"Hell"- I used to call it "H. E. double hockey sticks" get it?
. . . Hockey sticks have a 'L' shape to them.
I would have felt so guilty saying the word "Hell" back then.
I was such a sheltered child.
I probably shouldn't kick off my missionary blog like this.
I should probably do some sort of introduction to how I decided to go on a mission, the anticipation of the call, the hours before opening the envelope, learning where I am going and the preparation I have had thus far. However those will be dealt with in posts to come - maybe.
Wednesday at work my high school seminary teacher came to the pool to swim with his boys.
I call him Bro Cow.
Before leaving he came over to me.
"So have you gone to Hell yet?"
I was confused "Hell?"
He went on to explain that Hell is what Satan puts missionaries through. Satan wants to do everything he can to prevent the work of the Lord being spread throughout the world. Fears, doubts, worthiness, questioning, capability; all of these are real feelings and they are all ways to scare missionaries off. Ah yes, Hell.
These feelings are familiar.
I thought going on a mission would be quick and easy. Simple. At least the getting there part. I have wanted to serve a mission for sometime now, and in my mind there was nothing stopping me. Ideally I would get my call, prepare everything I could before leaving and then be on my merry little way to the MTC and then off again to the land of California to share the gospel. . . and that is still the plan, but it isn't as smooth going as I had imagined.
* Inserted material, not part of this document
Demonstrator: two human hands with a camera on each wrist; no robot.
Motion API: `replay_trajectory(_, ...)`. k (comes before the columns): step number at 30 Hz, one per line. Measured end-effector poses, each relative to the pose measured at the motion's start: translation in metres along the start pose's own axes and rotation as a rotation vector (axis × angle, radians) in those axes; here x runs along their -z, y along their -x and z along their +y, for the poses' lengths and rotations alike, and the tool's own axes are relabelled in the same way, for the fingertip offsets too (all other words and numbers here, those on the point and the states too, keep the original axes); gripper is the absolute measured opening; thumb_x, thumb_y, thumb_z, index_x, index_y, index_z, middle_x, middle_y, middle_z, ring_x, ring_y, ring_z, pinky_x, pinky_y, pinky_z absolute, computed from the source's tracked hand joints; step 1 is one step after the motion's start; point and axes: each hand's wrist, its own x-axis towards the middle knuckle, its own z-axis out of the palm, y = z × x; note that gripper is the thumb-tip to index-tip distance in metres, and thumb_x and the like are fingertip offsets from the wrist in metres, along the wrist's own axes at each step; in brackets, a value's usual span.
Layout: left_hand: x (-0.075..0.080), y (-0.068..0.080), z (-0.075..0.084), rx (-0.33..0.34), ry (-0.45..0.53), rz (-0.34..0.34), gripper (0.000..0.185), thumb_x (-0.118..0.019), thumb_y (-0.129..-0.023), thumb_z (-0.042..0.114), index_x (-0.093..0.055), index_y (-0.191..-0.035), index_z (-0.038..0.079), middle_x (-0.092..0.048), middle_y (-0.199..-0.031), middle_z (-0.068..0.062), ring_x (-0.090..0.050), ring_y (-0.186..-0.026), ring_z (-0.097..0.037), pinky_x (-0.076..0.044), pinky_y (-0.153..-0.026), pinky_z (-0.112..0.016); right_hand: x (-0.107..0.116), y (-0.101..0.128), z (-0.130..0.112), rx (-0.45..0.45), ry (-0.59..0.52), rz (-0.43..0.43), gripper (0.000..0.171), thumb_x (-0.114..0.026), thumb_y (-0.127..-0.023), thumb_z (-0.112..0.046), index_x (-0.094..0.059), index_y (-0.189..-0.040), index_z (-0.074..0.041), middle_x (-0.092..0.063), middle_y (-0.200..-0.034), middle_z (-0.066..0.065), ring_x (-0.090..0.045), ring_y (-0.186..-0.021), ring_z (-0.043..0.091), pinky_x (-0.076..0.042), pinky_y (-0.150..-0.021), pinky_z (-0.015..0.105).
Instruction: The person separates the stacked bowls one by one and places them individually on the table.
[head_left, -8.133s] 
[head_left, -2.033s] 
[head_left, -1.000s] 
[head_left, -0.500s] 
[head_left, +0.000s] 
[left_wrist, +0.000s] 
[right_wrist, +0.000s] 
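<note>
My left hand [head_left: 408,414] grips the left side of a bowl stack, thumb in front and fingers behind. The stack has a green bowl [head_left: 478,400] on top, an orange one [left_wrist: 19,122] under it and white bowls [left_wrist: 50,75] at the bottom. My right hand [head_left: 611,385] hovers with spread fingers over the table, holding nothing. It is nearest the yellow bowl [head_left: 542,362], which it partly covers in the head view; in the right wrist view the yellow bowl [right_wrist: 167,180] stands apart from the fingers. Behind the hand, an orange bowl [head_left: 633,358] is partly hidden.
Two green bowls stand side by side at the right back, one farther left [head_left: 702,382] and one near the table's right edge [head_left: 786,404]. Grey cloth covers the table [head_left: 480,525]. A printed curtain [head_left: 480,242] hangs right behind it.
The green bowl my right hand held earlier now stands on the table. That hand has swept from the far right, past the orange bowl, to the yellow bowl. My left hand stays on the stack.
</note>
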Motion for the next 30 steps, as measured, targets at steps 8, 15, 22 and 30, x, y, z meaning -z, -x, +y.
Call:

I have fears. I am scared to death quite frankly.
I will be leaving everything I know for eighteen months and I have no idea even what to expect.
I won't be able to go and do whatever my heart desires.
I will have a strict schedule.
I will only have four pairs of shoes.
I don't want to get plump or fluffy or chunk.
I will always have someone with me ALL THE TIME.
I doubt myself. My ability to teach. My strength in the work. My lack of diversity. I even doubted my testimony and the things I know to be true - that one didn't last long, praying stopped that doubt in its tracks.
Sometimes I question if I am going for the right reason. Sometimes I wonder if I would be making better use of my staying home and going to school.
I am going to a highly educated area and I speak with a hick accent. Why would people listen? Am I good enough, strong enough - am I just enough to represent the Church of Jesus Christ of Latter-day Saints?
And I must say they are quite "Hell-like".
"Don't worry every missionary goes through Hell. Satan is real," Bro Cow said.
Then he asked if I knew the story behind Section 52 in the Doctrine and Covenants. . . I didn't another rush of inadequacy rushed through my body. . . "I should know this- I am going to be teaching people things from these books. How am I to teach if I don't know myself?" I thought to myself.
He advised me to read it, but continued to tell me that during this section men are being called to serve missions and to share the gospel. As they are being called they are also warned of the desires and goals that Satan has "for Satan is abroad in the land, and he goeth forth deceiving the nations-"
Reading this section gave me comfort, hope and a sense of peace that I have been seeking.